Johanna Zott y Pablo Urdangarin tras un partido del deportista
La historia de tres años de amor de Pablo Urdangarin y Johanna Zott
En el último partido del joven con el Fraikin BM Granollers volvieron a mostrar su pasión
Pablo Urdangarin y Johanna Zott comenzaron su relación en marzo de 2023, justo cuando el hijo de la Infanta Cristina e Iñaki Urdangarin estaba en el ojo del huracán y sometido a una gran presión mediática por la separación de sus padres tras la salida a la luz del romance que el exduque de Palma estaba viviendo con Ainhoa Armentia. Algo que no importó a la joven estudiante de medicina, que no tardaba en convertirse en uno de los grandes apoyos del sobrino del Rey Felipe VI tanto a nivel personal como profesional en su carrera como jugador de balonmano.
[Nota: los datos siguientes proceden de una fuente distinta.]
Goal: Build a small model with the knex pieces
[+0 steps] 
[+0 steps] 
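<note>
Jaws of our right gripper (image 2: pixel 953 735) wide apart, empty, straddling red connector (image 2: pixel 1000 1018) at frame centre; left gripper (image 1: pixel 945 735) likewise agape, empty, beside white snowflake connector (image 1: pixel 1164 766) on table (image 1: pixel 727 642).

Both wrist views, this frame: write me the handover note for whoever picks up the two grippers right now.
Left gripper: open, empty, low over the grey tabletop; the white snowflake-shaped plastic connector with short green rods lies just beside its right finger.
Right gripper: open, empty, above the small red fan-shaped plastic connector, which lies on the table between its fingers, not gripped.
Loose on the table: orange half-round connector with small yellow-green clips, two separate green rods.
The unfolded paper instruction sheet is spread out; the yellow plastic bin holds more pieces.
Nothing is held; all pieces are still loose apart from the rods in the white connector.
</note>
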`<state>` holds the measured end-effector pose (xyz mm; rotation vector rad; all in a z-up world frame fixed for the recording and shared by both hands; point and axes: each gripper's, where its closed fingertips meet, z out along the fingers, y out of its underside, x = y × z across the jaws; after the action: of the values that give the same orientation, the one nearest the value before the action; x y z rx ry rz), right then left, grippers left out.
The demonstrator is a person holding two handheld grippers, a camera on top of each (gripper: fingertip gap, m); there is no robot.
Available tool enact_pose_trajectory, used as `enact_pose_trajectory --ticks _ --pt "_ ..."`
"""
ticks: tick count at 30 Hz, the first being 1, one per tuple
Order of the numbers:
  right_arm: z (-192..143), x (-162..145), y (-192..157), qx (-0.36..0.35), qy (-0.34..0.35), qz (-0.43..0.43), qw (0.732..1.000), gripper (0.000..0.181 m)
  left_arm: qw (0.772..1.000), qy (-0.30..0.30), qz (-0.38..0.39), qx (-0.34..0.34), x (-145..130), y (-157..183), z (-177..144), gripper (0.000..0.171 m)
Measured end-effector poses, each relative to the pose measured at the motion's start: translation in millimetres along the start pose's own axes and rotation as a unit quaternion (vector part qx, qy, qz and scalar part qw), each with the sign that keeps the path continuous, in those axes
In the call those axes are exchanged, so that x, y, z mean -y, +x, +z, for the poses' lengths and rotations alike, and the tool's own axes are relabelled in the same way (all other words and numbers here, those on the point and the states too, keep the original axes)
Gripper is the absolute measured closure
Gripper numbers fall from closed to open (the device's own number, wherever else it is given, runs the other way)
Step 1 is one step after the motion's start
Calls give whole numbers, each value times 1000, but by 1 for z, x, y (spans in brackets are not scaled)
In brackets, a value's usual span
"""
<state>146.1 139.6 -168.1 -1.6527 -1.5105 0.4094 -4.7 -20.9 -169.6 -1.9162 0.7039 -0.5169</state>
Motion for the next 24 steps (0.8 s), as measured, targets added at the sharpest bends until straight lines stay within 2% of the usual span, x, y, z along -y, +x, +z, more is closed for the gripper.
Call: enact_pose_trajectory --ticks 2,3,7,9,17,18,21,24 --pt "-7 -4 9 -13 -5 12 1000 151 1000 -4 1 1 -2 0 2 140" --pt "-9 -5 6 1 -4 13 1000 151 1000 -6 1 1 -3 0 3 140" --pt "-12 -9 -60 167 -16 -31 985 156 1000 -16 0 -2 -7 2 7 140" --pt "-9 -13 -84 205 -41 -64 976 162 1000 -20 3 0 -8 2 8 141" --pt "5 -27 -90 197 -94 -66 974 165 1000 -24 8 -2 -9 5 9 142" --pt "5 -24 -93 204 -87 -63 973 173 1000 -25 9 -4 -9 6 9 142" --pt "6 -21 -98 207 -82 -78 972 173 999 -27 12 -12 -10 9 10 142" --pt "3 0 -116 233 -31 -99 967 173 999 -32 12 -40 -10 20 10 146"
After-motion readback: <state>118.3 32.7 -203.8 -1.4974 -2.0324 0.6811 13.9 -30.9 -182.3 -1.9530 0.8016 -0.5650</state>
Tres años después, y aunque por el momento parece que no hay planes de boda a la vista debido a su juventud, la pareja sigue tan enamorada como el primer día, y ambos forman ya parte de la familia del otro. Y así lo han vuelto a demostrar en el último partido del joven con el Fraikin BM Granollers, equipo con el que por cierto va a renovar por el gran rendimiento que ha tenido esta temporada convirtiéndose en un jugador clave en muchos de los encuentros.
Pablo Urdangarin
A pesar de que en esta ocasión ningún miembro de su familia le ha animado desde las gradas -aunque en los últimos meses ha sido habitual ver a Doña Cristina o a Iñaki en el Palau d'Esports de Granollers, 'repartiéndose' las fechas para evitar coincidir en público aunque el vitoriano sostiene que su relación es cordial tras su divorcio-, Pablo sí ha estado arropado por su novia, sus 'suegros' Elena y Christoph Zott, y una de sus cuñadas en el partido que le ha enfrentado al Frigoríficos del Morrazo y en el que el conjunto catalán se ha impuesto por 33 a 25.
Demostrando que se han convertido en sus mayores fans, su familia política no ha dejado de vitorear y aplaudir cada jugada, con una Johanna especialmente nerviosa que no dejó de comerse las uñas en ningún momento sin perder detalle de cada una de las jugadas del nieto del Rey Juan Carlos.
Un apoyo incondicional que Pablo ha querido agradecerles acercándose tras el pitio final, cuando tras saludar a los padres de su chica se fundió en un tierno abrazo entre besos, sonrisas y miradas cómplices con Johanna que reflejan lo enamorada que está la pareja después de celebrar su tercer aniversario de relación.